In the present case, the defendant must accept the legal relations as modified by them in the agreement they voluntarily entered into with the plaintiff. Surely, it will be inequitable to permit the defendants to walk out of the agreement which on the evidence before me was not obtained by fraud, misrepresentation or deception.
In law, estoppel is an admission of something which the law views as equivalent to an admission by its very nature, it is not important and conclusive that the party whom it affects will not be allowed to plead against it or adduce evidence to contradict it. See Yoye v. Olubode (1974) 1 All NLR (Pt. II) 118; Ukaegbu v. Ugoji (1991) 6 NWLR (Pt. 196) 127 and Koiki v. Magnusson (2001) FWLR (Pt. 63) 167; (1999) 8 NWLR (Pt. 615) 492.
In the present case, the defendants are estopped from resiling from the terms of the agreement they entered into with the plaintiff, they are strictly bound by them and this court will not allow them either to plead against them or to adduce evidence in their possession against them. I must stress here and this is also settled law that if parties enter into an agreement, they are bound by its terms. See also Hilary Farms Ltd. v. M/V Mahtra (2007) All FWLR (Pt. 190) 1417 at 1435; (2007) 14 NWLR (Pt. 1054) 210.

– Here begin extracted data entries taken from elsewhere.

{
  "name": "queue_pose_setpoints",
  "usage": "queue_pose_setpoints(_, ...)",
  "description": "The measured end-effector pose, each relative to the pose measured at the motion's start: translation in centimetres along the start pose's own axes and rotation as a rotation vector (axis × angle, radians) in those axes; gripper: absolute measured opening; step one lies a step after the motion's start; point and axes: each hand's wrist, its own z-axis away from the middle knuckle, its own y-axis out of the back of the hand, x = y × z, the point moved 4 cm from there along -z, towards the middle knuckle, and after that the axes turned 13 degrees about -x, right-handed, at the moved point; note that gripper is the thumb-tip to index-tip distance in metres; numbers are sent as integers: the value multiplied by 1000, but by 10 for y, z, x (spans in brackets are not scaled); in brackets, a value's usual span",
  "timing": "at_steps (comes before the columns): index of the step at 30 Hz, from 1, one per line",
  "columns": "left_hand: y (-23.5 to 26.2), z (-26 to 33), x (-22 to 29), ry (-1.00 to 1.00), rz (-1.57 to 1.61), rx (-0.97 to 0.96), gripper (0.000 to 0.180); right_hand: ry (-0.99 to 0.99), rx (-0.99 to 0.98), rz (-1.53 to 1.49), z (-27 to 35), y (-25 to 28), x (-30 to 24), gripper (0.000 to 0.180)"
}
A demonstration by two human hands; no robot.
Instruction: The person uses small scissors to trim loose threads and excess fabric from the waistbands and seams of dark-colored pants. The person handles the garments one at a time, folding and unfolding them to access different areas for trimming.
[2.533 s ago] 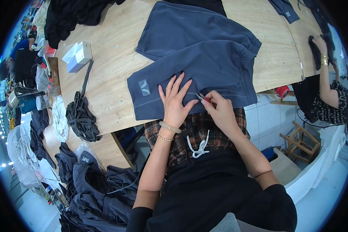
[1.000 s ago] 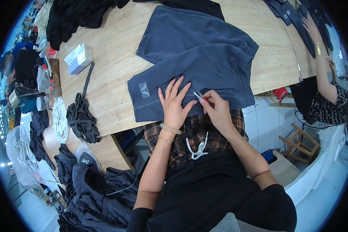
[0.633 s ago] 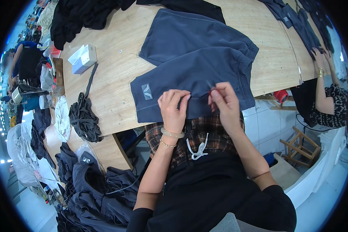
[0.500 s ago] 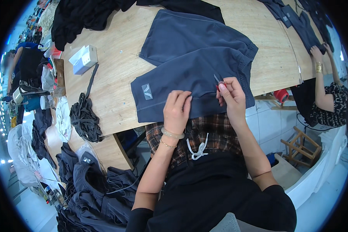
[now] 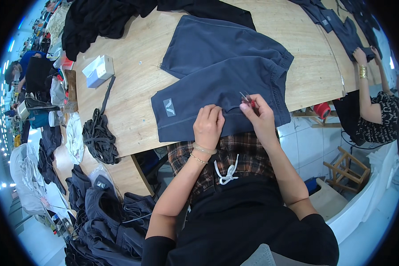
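A pair of dark blue-grey shorts (image 5: 195, 95) lies spread on the wooden table in front of me, its gathered waistband to the right and a light grey patch (image 5: 169, 107) on the near leg. My left hand (image 5: 207, 126) rests on that leg, fingers bent and closed on the cloth beside a pocket slit (image 5: 235, 107). Between thumb and fingers of my right hand (image 5: 259, 116) is a small pair of thread snips (image 5: 248, 101) with red on the handle. Their blades point up and left, just above the shorts; my fingers partly cover them.
A tissue box (image 5: 100, 72) and a tangle of black strips (image 5: 99, 137) lie on the left of the table (image 5: 137, 93). Dark garments (image 5: 106, 22) are heaped at the far edge, more (image 5: 106, 221) at lower left. A co-worker's hands (image 5: 363, 55) handle dark cloth at far right.
My right hand has shifted slightly left with the snips, whose blades now show apart. My left hand has moved a little right along the shorts, toward the pocket slit.
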Motion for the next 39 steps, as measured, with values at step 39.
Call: queue_pose_setpoints(39,50,-6,24,156,351,-29,8,56,-130,-3,-16,-3,-44,29)
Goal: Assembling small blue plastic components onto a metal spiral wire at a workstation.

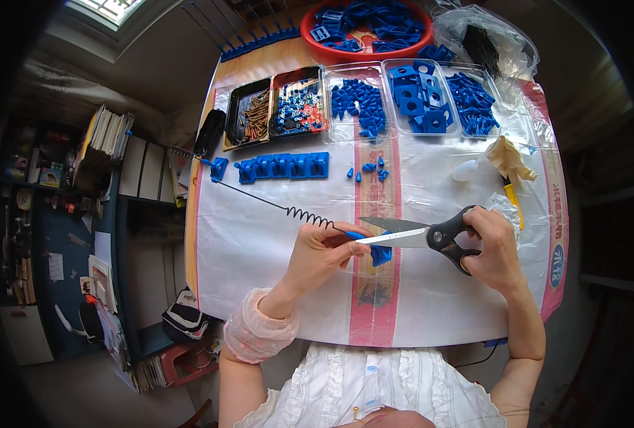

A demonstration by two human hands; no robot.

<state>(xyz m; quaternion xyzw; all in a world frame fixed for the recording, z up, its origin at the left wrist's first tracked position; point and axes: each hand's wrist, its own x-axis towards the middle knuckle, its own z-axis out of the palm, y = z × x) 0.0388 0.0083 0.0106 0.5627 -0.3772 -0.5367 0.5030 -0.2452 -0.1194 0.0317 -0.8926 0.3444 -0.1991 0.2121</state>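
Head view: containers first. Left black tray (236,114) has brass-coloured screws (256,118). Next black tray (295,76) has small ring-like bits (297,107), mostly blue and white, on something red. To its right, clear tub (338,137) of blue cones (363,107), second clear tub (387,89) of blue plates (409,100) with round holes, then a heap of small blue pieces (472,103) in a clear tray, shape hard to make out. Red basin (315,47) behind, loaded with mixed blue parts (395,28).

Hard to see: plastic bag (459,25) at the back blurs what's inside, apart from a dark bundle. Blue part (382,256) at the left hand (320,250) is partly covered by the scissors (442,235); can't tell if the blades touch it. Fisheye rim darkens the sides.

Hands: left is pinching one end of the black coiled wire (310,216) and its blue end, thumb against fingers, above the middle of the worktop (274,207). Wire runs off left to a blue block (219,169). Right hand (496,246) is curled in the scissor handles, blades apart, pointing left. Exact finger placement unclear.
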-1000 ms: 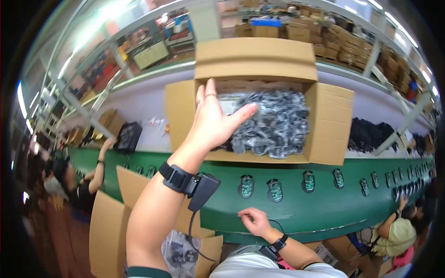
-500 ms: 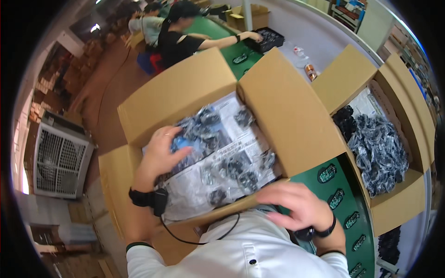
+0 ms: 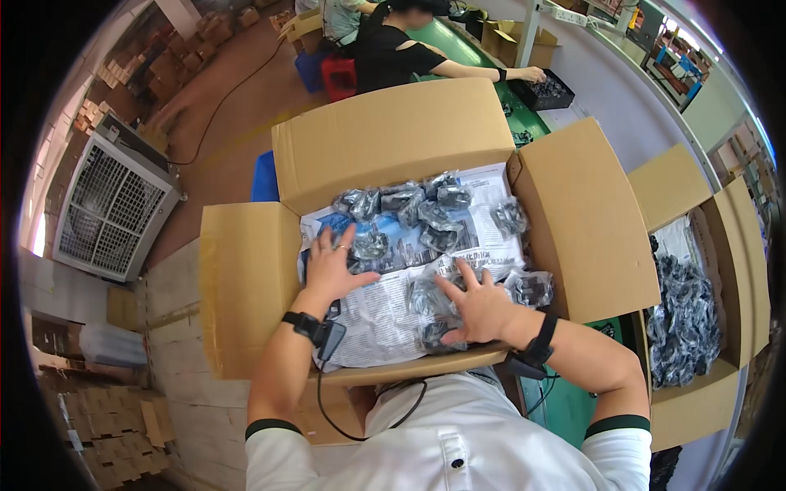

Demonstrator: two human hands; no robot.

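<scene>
Bagged black parts (image 3: 440,237): small, dark and lumpy, each in clear crinkled plastic that throws whitish glints. They lie on newspaper (image 3: 372,319) inside the nearer cardboard box (image 3: 585,221), directly in front of you. Count: roughly a dozen visible; overlap and your hands prevent an exact figure. Most are clustered toward the far side of the paper; one sits apart near the right wall, and a few lie at the near right.

Your two hands: left hand (image 3: 330,274) has its fingers spread, thumb out, beside one bagged part, with nothing gripped. Right hand (image 3: 487,313) is likewise spread, palm down over the near-right parts, none seen clasped; whether its fingertips press on the plastic, you cannot tell from this view. One black strapped device on each wrist, two in all.

To your right: one second cardboard box (image 3: 696,413), holding a dense heap of similar grey-black bagged pieces (image 3: 686,327), too tangled to count. Green bench (image 3: 566,409) shows between the two boxes. Beyond, one co-worker in black (image 3: 397,61) reaches to one black tray (image 3: 547,94). Far left: one large grilled cooling unit (image 3: 110,209).
</scene>
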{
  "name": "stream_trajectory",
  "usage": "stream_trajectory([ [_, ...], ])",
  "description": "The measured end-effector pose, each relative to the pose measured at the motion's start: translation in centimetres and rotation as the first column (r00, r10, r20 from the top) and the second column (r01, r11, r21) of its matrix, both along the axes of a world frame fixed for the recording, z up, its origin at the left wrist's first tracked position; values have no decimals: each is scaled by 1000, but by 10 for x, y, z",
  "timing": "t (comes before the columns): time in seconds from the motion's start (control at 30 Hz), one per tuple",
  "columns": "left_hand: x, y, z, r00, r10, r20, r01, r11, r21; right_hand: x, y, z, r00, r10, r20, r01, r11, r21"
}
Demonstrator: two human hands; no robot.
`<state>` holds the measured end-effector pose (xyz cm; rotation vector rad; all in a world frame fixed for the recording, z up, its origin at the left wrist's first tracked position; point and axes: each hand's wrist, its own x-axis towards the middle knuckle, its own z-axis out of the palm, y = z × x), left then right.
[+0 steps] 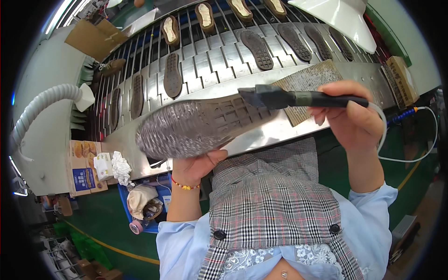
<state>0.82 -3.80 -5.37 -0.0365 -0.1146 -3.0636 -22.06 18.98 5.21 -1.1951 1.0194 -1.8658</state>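
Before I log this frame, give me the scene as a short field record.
Left grip: supports dark sole from below, grid-patterned end to the right
Right grip: holds black tool, pale hose at its end
Tool position: across the sole's grid-patterned end; contact unclear
Beyond: metal slatted conveyor with loose dark soles; pale-lined brown pieces farther back
Near tool: textured board
Left side: crumpled tissue; blue bin below it

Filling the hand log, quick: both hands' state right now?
Left hand: holding the dark shoe sole from below, fingers mostly hidden.
Right hand: closed on the black brush-like tool, holding its handle.
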Motion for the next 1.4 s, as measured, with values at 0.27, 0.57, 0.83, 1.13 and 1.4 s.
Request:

It does not matter that in the instant case, the defendants have suddenly realised that the terms of the agreement they had entered into with the plaintiff are not favourable to them. Thus in Arjay Ltd. v. Airline Management Support Ltd. (2003) FWLR (Pt. 156) 943 at 990; (2003) 7 NWLR (Pt. 820) 577, the Honourable Court held as follows:
“it is elementary law that where parties have entered into a contract or an agreement, they are bound by the provisions of the contract or agreement. This is because a party cannot ordinarily resile from a contract or agreement just because he later found out that the conditions of the contract or agreement are not favourable to him. This is the whole essence of the doctrine of sanctity of contract or agreement.”

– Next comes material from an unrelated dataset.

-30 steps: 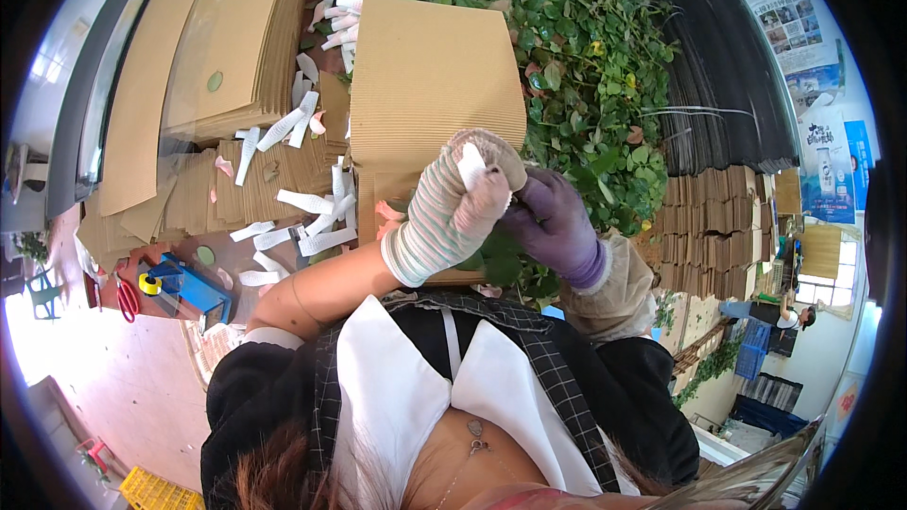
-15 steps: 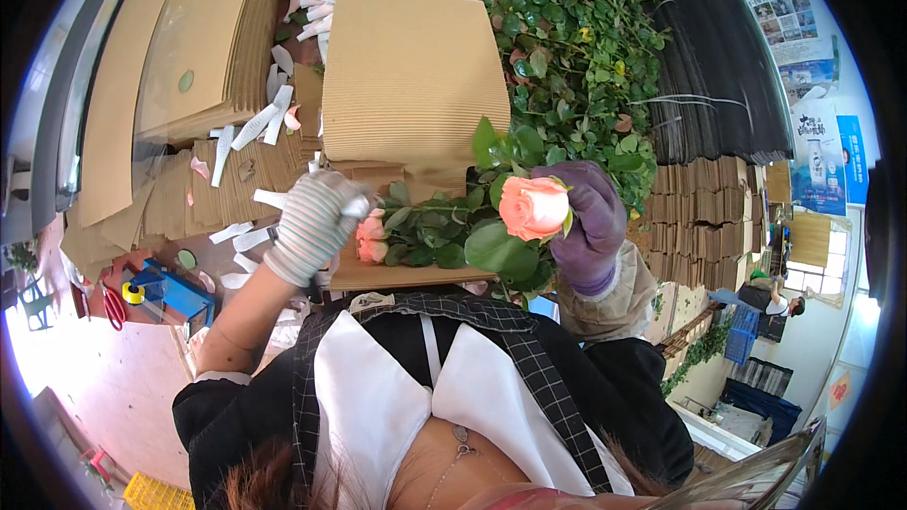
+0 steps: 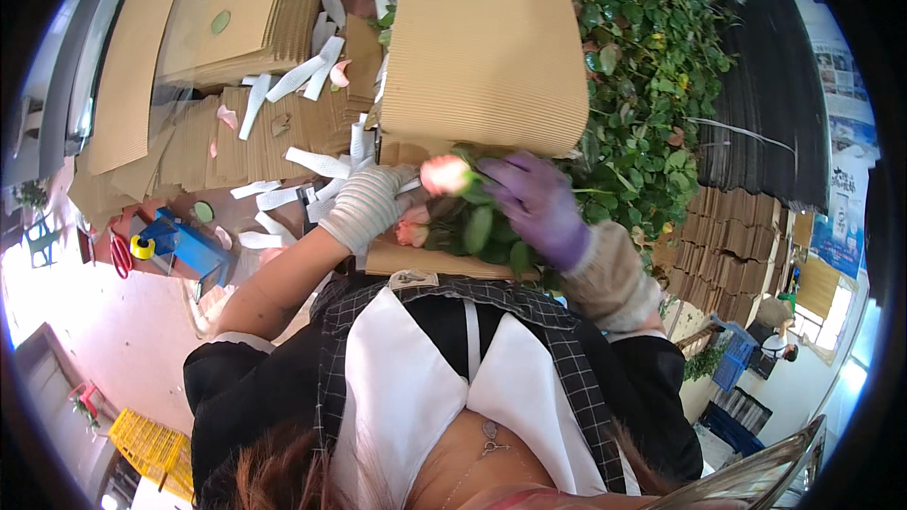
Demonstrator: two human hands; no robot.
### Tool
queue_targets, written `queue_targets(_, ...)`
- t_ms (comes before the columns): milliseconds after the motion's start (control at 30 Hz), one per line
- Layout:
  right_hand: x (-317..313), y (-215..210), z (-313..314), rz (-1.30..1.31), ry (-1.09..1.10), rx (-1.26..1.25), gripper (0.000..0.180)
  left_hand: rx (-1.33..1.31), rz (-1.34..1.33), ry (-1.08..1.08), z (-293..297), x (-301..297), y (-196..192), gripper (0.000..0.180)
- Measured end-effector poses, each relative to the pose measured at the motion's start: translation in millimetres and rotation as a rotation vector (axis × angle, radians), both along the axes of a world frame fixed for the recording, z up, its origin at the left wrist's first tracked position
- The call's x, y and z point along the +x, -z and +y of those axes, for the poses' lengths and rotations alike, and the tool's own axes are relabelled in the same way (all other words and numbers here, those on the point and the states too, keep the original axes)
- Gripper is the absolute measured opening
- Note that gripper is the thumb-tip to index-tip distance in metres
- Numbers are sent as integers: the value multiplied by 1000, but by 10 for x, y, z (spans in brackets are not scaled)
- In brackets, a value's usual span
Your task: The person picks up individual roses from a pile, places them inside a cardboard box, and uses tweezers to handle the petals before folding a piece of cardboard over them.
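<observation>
Motion blur at frame centre. Right hand in a purple glove [image 3: 539, 203]: fingers smeared, grip apparently closed on the green stem right behind a round pink-and-cream rose [image 3: 446, 175]; exact contact hard to make out, most of the stem hidden by hand and foliage. Left hand in a white striped knit glove [image 3: 367, 208]: fingers curled near the bloom, tips running into a pale patch; cannot tell whether that grip holds anything. The rose is just left of the purple fingertips, head toward frame left, petals washed bright, edges streaked. Below it, a coral-pink rose [image 3: 413, 226], partly covered, with dark green leaves [image 3: 479, 227] to its right, over a tan cardboard strip [image 3: 425, 263]. A large ribbed tan cardboard sheet [image 3: 487, 57], upper centre, blocks the view behind. Leafy green heap [image 3: 642, 66], upper right: cut by the top edge, stems mostly buried.
</observation>
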State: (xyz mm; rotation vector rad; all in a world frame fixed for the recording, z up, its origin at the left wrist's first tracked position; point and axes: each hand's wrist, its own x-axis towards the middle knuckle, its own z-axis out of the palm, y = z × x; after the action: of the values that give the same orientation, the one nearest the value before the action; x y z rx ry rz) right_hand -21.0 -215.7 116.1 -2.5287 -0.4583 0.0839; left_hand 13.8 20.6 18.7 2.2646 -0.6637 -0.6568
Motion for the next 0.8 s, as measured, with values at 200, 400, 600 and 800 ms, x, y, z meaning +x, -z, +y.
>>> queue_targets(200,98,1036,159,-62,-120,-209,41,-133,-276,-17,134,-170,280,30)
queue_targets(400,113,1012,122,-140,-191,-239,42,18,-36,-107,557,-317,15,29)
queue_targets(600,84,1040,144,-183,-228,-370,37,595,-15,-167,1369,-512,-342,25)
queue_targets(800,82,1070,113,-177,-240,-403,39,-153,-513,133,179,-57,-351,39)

The defendants in the instant case have, by amassing further evidence, evinced an intention to, after setting aside the terms of agreement they voluntarily entered into, pursue the substantive matter to a logical determination on the merits. This smart move is not sanctioned by law. Thus, in the owners of the M.V. Lupex v. Nigerian Overseas Chartering & Shipping Ltd. (2003) FWLR (Pt. 170) 14-28 at 1445; (2003) 15 NWLR (Pt. 844) 469 at 491 para. G., this Court held thus:
“The law is also settled that the mere fact that a dispute is of a nature eminently suitable for trial in a court is not a sufficient ground for refusing to give effect to what the parties have, by contract, expressly agreed to. See Re: an application by the Phoenix Timber Company Ltd. (Appeal of V/O Sovfracht) (1958) 1 Lloyd’s Rep. 305 at 308.”
……. No Court, a fortiori the Supreme Court, will allow itself to be used as an instrument of bad faith and breach of contractual obligations voluntarily entered into by parties before it. This court will be shirking in its judicial responsibility as the last court of the land if it refuses to intervene to stop a party before it from foisting bad faith and subterfuge on the other party or even the court itself. This is a proper case calling for this court’s intervention; because this is a court of justice, where justice is not only to be done but also to be seen to be done to the hilt.
Conclusion
In the light of the foregoing, the mere fact that Section 29 of the Arbitration and Conciliation Act gives a party a discretionary right to apply to set aside the Award is not a sufficient ground for refusing to give effect to what the parties have, by contract, expressly agreed to. Our courts in Nigeria will be shirking in their judicial responsibility if they refuse to intervene to stop a party before it from foisting bad faith and subterfuge on the other party or even the court itself. Our courts are courts of justice, where justice is not only to be done but also to be seen to be done. It is therefore my respectful view that the waiver of the statutory right granted to an aggrieved party in Section 29 of the Arbitration & Conciliation Act Cap A18 Laws of the Federation of Nigeria to apply to set aside an award is permissible under Nigerian law.